Lastly, a word on the winery here. Barry Singer started making wine the old fashioned way. One of the things I love about the wine industry is that there are two separate and divergent ways to learn to make wine. First, folks go through viticulture programs like the one at UC Davis. Second, a lot of guys like Barry decide that they like wine an awful lot and get sucked into the industry one way or another. For him, it was the want to learn about wine, so he took a job in a cellar in Napa. Winemakers are a collaborative lot and there’s always help available. In that way, a ton of winemakers learn to make wine in an internship or trade type fashion-something that we often bemoan not existing in American society any longer. These are the folks I often end up working with have an interesting take on the industry as its their second career and are often not bound by the specific process they learned in school. Instead, they’re more likely to consider themselves artists. Barry falls into that category.
Over the years, production spaces and production levels have gotten bigger and better. Production levels have increased to close to 500 cases and the wines are now made, instead of in a Napa Valley garage, at a different, larger, winery that rents some space like a custom crush facility might.
Lastly, there aren’t a lot of major critics scores on Singer Cellars wines. After all, to have a review done in many publications-you have to have your wine in a majority of their markets. If you’re making about 500 cases, that’s impossible.
Here’s the Sommelier Files review:
With a balanced mixture of red and black fruits, this playful yet stylish wine is loaded with attractive aromas and bright flavors of red cherry, fresh currants, blackberry, roasted espresso, vanilla, tobacco, and cedar. The luscious texture is further complemented with an admirable burst of vibrant acidity and a long dry finish. It’s a great wine to share with friends, family, and holds up well when opened for a few days too. 140 cases.

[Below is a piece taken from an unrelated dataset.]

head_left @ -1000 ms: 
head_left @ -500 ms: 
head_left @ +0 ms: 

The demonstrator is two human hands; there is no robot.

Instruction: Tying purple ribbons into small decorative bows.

Food pairings: Gourmet pizzas, grilled veggies, pulled pork, lamb sliders, beef bourguignon. Overall, a fabulous food-friendly wine—especially for the price!
Lastly, one thing to note on this wine. There’s a certain depth on the finish, see if you can pick up the charcoal notes that I sense at the finish-it’s something that I sense in a lot of good Napa Valley Cabernet Sauvignon. It’s a fun wine this Singer Cellars Cabernet Sauvignon The Song 2014.